Testing for Deep Understanding—Ben Eggleston (2007)
To better test students’ deep understanding of course material in his large lecture course, a philosophy professor develops new multiple-choice questions with answers in the form of hypothetical conversations for students to read and critically examine.
In my large introductory ethics course, three graduate teaching assistants (GTAs) do all the grading, for both papers and tests. To ease the grading demands on the GTAs, I began to rely on multiple-choice questions for the tests, but I was dissatisfied with the quality of the questions I initially used. I felt that they rewarded memorization too much and did not require students to demonstrate any deeper understanding of course material. Those concerns led me to revise many of my test questions in the hope of retaining their main virtues while adding some new strengths.
Unlike questions that test only memorization of definitions, the new questions require students to apply deeper understandings of concepts to novel situations. A technique that has worked particularly well is to structure the answers to a multiple-choice question in the form of a novel, hypothetical conversation. To find the aspect of the conversation that meets the criteria specified in the question stem, students need to not only know the definition of the terms in the question stem, but also have the ability to apply that knowledge in the context of a realistic conversation.
The new questions I wrote appear to work well; they retain the main benefits of the old questions (they can be machine graded) and have the additional important virtue of testing for deep understanding. Because of the fluid nature of conversation-based questions as compared to fact-based multiple choice questions, they can also be easily modified from one year to the next so that future students can access previous years’ tests without new questions having to be written from scratch.
My revised questions test deep understanding in a way that coheres well with one of my main goals in introducing students to ethics, which is to develop in them a heightened alertness or sensitivity to ethically meaningful statements that are observed in ordinary life, be it in a casual conversation or a formal policy-making meeting of some kind. To think intelligently about ethical matters in such contexts, they need to appreciate the ethical import of statements modeled in the questions’ “conversations.”

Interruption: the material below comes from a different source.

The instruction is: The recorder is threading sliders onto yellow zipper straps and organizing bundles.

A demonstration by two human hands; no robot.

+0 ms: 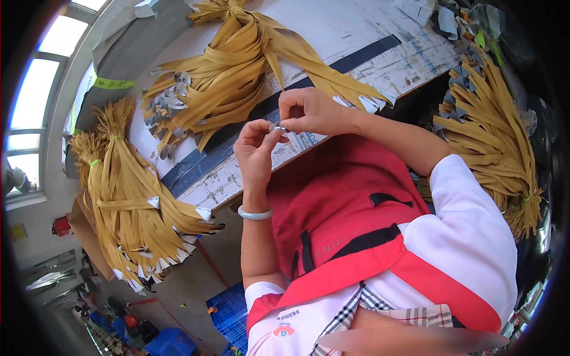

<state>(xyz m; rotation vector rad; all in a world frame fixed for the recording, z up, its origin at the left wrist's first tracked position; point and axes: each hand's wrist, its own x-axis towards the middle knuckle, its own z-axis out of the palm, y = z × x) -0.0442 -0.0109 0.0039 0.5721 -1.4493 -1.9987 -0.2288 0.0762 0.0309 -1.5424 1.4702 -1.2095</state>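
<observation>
In front of my red apron, both hands meet at the table's near edge. My left hand (255, 151), below which a pale bangle (255, 214) circles the wrist, pinches a small grey-white piece (279, 128) between thumb and fingers. The fingertips of my right hand (314, 111) close on the same piece from the other side. It resembles the grey-white tips on the mustard-tan straps, but the fingers cover most of it. Just beyond my hands lies a large tied bundle of these straps (237, 56), one narrow length hanging down towards my right hand.
More tied strap bundles hang over the table's left end (139, 196) and lie at the right (487, 136). A dark blue strip (368, 52) crosses the worn white tabletop (344, 26). Blue crates (228, 317) stand on the floor, lower left. A cardboard box (89, 237) sits behind the left bundles.
</observation>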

Using these new questions also suggests some fruitful avenues of empirical research. For example, analyses of student responses could offer confirming evidence of my belief that the new questions test deeper understanding rather than just an understanding of something different, and interviews or anonymous questionnaires with selected students could provide insight into their perceptions of the new questions and the thought processes they undertake to answer them.
^Back to top^
I teach an introductory ethics course with an enrollment of about 240 students, most of whom take the class in order to fulfill a Philosophy and Religion general-education requirement. Assignments include both papers and tests, and I typically have three graduate teaching assistants (GTAs) who are responsible for all of the grading.
Papers are inevitably burdensome for the GTAs to grade, and the tests can be as well, if they require the grading of constructed responses. To ease the burden on the GTAs, I began to rely on multiple-choice questions for the tests, but I was increasingly dissatisfied with the quality of the questions I used. I felt that they rewarded memorization too much and did not require students to demonstrate any deep understanding of course material. Those concerns led me to revise many of my test questions.
In doing so, I had five goals in mind:
- Maintain a test format that could be machine graded, rather than a format that would require judgment on the part of the grader.
- Continue to use questions that are adaptable to various textbooks or other instructional resources. The questions should not have to be completely rewritten if I switch to a different textbook that covers the same topics.
- Use questions that measure not only memorization and basic comprehension but also deeper understanding. sually, such understanding is tested with short-answer or essay questions; it’s unusual for both goals to be achieved by the same questions.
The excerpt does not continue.